[Start of section]

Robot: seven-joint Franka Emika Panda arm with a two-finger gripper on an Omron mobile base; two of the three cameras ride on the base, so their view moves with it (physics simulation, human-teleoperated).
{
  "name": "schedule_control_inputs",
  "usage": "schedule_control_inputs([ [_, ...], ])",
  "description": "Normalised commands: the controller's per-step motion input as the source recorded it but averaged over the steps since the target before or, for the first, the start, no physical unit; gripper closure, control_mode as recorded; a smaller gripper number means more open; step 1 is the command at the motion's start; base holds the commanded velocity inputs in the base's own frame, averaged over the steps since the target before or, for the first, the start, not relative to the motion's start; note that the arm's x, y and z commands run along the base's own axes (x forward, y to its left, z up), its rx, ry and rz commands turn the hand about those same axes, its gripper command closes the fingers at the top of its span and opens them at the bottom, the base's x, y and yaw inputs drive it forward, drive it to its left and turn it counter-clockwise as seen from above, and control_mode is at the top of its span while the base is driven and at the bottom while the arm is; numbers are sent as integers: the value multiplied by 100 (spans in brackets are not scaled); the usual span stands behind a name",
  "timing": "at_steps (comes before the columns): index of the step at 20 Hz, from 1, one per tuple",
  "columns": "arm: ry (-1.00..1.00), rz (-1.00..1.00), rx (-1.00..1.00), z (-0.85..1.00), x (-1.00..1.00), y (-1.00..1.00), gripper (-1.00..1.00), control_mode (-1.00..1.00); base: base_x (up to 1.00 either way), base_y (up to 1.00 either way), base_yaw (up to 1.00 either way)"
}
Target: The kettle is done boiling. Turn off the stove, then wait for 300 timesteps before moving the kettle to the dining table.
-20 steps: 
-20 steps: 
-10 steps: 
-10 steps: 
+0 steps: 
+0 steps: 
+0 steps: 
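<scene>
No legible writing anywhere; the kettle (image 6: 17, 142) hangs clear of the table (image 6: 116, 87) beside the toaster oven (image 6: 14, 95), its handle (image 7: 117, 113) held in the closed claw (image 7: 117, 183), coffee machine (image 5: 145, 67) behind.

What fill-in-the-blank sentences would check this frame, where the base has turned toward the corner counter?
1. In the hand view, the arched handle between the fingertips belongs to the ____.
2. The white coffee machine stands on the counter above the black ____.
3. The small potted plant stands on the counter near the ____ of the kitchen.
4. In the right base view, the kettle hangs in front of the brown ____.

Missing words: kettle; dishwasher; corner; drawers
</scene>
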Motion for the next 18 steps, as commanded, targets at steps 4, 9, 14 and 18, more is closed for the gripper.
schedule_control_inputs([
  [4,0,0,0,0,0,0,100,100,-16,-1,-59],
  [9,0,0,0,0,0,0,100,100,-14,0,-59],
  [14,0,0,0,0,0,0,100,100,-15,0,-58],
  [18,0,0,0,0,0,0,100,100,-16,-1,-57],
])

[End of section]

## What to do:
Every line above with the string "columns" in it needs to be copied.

## Reply:
  "timing": "at_steps (comes before the columns): index of the step at 20 Hz, from 1, one per tuple",
  "columns": "arm: ry (-1.00..1.00), rz (-1.00..1.00), rx (-1.00..1.00), z (-0.85..1.00), x (-1.00..1.00), y (-1.00..1.00), gripper (-1.00..1.00), control_mode (-1.00..1.00); base: base_x (up to 1.00 either way), base_y (up to 1.00 either way), base_yaw (up to 1.00 either way)"

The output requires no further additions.